→ Task brief
The answer should be every line below, retyped exactly.

→ Data shown
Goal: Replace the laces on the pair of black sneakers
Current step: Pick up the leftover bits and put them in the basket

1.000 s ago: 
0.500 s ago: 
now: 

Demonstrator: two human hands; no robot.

→ Output
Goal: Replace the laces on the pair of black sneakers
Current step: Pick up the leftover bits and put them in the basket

1.000 s ago: 
0.500 s ago: 
now: 

Demonstrator: two human hands; no robot.

Nothing more is needed for this answer.